À la place, le champion de snow troque la planche pour le vélo. Pendant tout l’été, il sillonne sur son VTT les sentiers poussiéreux de Serre Chevalier de haut en bas, et parfois de bas en haut. « Le vélo ça apporte pas plus en termes de cardio que du rameur ou de la course à pied. Le principal, c’est d’être dans les pulsations. » « On s’est dit qu’en vélo de descente, il n’y avait pas les impacts, mais il y avait des cycles étirements/contraction au niveau du genou et de la hanche, très rapides, très brusques, qui ressemblent un peu au travail pliométrique », nous confie pour sa part Olivier Bolliet, préparateur physique de l’équipe de France. Les résultats sont probants :
On a testé Pierre en bondissements dans le sable, en stage à l’océan. Et alors qu’il ne fait jamais de bondissements, il a eu les mêmes résultats que les autres. Donc oui, y a ses qualités physiques inhérentes, mais ça valide le processus. »
Le mérite de l’idée revient à Vaultier lui-même, « parce qu’il aime beaucoup le vélo », nous confie Bolliet. Vérification immédiate : « Je m’intéresse aux compét’de descente, mais je suis quand même tout ça de loin. » On n’a pas osé lui demander ce qu’il pensait du récent titre de champion de France de Steve Chainel en cyclo-cross, mais le cœur y était.
Autre avantage du VTT, et non des moindres, il comporte des similitudes techniques avec le snowboard cross et les autres épreuves alpines en général. « Techniquement ce qui peut m’apporter des choses, c’est la descente : de l’engagement, la fixation du regard, la concentration, des trajectoires ! » « On retrouve tout, les sauts, les bosses, les trajectoires », se satisfait le chef d’équipe du snowboard-cross Kevin Strucl.

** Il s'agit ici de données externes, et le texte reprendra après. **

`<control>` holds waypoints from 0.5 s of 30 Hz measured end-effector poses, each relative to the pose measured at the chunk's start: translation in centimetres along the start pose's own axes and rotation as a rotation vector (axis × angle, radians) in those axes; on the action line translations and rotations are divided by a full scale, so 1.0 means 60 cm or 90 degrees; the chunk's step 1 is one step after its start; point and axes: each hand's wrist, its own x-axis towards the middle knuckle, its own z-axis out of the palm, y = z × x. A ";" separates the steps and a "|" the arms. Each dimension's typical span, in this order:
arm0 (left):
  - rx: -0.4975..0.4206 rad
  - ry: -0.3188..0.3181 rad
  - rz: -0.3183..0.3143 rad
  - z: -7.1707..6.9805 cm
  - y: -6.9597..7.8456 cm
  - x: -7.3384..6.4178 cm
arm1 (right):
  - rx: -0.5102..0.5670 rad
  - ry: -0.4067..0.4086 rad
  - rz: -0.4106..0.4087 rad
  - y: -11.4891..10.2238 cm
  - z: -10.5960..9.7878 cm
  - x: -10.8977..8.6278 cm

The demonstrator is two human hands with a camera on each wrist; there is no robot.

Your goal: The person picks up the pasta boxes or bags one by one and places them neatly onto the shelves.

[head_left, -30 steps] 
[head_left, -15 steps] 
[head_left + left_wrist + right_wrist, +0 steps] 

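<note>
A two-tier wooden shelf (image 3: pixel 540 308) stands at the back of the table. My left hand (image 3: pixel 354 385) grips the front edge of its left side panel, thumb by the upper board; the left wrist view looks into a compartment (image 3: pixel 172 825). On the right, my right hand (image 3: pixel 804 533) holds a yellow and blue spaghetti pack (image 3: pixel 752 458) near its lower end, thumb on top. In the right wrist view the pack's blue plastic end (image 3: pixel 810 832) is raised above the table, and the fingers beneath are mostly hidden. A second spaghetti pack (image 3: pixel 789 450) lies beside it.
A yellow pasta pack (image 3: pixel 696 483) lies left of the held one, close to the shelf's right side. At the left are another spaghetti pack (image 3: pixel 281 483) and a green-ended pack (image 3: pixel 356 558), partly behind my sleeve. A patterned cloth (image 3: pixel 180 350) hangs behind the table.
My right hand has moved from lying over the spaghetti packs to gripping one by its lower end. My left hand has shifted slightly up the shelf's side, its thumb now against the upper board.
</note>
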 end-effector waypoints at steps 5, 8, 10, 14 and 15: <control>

Capable de claquer des Top 10 sur des spéciales de VTT
Pour que la boucle soit complète, le champion olympique n’hésite pas à s’aligner sur des compétitions de VTT en été, histoire de garder le rythme. Et le bonhomme ne fait pas semblant puisqu’il a déjà pris part à l’enduro de la MB Race au Mont-Blanc, dont l’organisation se vante d’être la plus dure du genre au monde. « Retrouver cet esprit de compétition l’été c’est positif… Nous on finit la saison mi-avril, on la recommence début décembre, ça fait vraiment longtemps loin de cette pression, donc c’est important pour ne pas perdre l’instinct de compétiteur », se réjouit Strucl.
Tout ça, c’est bien. Mais le risque de chutes à l’entraînement, alors ? « Il existe bien sûr mais le snowboard aussi c’est un sport à risques. Donc ça lui permet aussi de développer cet apprentissage de la gestion de la chute », répond Luc Faye, directeur des équipes de snow. Bolliet abonde : « non seulement ça m’inquiète pas, mais même, c’est plus pertinent. Ça permet de gérer la problématique de la chute dans l’effort, ce qui est aussi profitable pour le snowboard. »
Convaincu de l’efficacité de la méthode Vaultier, le staff de l’équipe de France a logiquement décidé de mettre tout le monde au VTT en été. Strucl : « S’ils sont bons ? Ça dépend lesquels. Pierre il fait du vélo depuis super longtemps donc oui, oui, il est bon. Ça dépend des spéciales, mais il lui arrive de faire des top 10, des top 15. En tout cas, on les aligne sur des courses en été, ça leur permet de prendre un départ en été, de retrouver des sensations, se remettre dedans. » Et pourquoi pas de claquer un jour l’or aux JO comme leur leader.